My lecturer Paul asked us why we choose to take this program.
There is only one answer flashed in my brain: "This is God's will."
Of course I didn't say this out, because of my weak faith. I just answered him I am a catholic and I can't survive without God. I would like to see how believers in other religions deal with difficulties, or sufferings.
After a week, I think this is really God's plan, most of the terms that Paul introduced were heard just before a week in the Bible course I attended, and from my good friend's mouth, she is studying Buddhism. These give me priviledge in doing the course. From an emic perspective (emic is the term I learnt today, meaning "insider"), I am really ignorant to the etics ("outsider"). Though I have already known some of the terms and background about Christianity, there are far more words that I am unfamiliar with. I had halted for a second, thought this is such a challenging course, with so many new knowledge to cover with. But that's the point of going to school, to learn new things.
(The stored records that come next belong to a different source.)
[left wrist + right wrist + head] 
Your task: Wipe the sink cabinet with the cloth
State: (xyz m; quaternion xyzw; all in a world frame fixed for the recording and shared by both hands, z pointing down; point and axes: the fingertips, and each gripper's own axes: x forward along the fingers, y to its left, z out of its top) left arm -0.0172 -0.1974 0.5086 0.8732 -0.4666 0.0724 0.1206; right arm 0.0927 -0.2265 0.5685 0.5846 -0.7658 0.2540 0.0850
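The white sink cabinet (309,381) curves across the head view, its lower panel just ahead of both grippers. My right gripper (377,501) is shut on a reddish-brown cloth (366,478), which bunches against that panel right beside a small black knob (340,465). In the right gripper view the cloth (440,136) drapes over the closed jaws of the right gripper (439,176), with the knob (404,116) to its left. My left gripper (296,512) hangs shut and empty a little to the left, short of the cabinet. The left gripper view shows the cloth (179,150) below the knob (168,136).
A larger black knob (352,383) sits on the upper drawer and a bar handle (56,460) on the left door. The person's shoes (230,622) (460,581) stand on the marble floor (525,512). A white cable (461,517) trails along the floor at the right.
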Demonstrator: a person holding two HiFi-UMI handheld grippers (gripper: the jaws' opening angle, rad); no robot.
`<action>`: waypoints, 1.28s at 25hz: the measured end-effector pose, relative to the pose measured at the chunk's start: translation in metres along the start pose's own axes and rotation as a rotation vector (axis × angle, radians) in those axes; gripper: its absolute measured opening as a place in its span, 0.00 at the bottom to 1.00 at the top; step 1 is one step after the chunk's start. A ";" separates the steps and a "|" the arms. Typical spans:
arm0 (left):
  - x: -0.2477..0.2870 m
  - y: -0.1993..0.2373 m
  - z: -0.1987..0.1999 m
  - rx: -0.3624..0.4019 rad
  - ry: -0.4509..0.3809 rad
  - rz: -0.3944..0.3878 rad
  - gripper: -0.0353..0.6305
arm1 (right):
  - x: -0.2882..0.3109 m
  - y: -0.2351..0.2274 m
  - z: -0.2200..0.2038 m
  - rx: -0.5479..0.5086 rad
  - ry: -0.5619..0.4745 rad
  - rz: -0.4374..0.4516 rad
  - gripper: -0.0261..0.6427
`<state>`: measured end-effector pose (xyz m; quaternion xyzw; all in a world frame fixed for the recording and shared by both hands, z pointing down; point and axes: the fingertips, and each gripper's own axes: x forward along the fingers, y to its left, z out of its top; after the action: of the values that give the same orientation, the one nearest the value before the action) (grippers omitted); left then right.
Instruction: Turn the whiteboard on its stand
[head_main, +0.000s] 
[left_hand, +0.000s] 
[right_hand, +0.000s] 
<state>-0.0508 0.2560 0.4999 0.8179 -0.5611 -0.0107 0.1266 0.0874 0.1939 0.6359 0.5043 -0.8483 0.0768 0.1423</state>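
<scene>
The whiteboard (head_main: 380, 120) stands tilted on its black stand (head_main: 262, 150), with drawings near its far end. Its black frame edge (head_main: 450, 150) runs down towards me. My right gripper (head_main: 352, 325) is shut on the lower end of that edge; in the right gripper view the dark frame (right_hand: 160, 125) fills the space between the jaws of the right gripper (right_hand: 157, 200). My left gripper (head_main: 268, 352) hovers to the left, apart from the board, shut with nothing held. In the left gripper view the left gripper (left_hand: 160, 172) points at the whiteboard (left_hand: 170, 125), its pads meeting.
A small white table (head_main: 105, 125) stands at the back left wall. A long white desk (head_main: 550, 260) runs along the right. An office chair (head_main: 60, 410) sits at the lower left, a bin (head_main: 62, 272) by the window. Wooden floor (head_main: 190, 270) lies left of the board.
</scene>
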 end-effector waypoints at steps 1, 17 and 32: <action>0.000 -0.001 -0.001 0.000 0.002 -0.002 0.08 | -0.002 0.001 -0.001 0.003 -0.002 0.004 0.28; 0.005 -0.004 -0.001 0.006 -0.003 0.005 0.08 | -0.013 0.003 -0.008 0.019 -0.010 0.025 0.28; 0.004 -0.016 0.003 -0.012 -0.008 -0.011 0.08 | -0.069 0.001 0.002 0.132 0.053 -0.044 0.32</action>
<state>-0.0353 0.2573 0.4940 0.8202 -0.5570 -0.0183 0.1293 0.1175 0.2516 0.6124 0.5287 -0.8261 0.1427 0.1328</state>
I must be ultra hardworking, otherwise I mustn't catch the pace of Paul's lecture...
I wouldn't say I will change a lot after taking the course, but I hope at least I will take something away, which can make me more maturer, in viewing things. This requires not only the lectures and materials, but also my motivation and diligence to take as much as possible.
*As stated, this article is the reflective journal assigned by Paul, I hope I can keep it as a weekly reflection.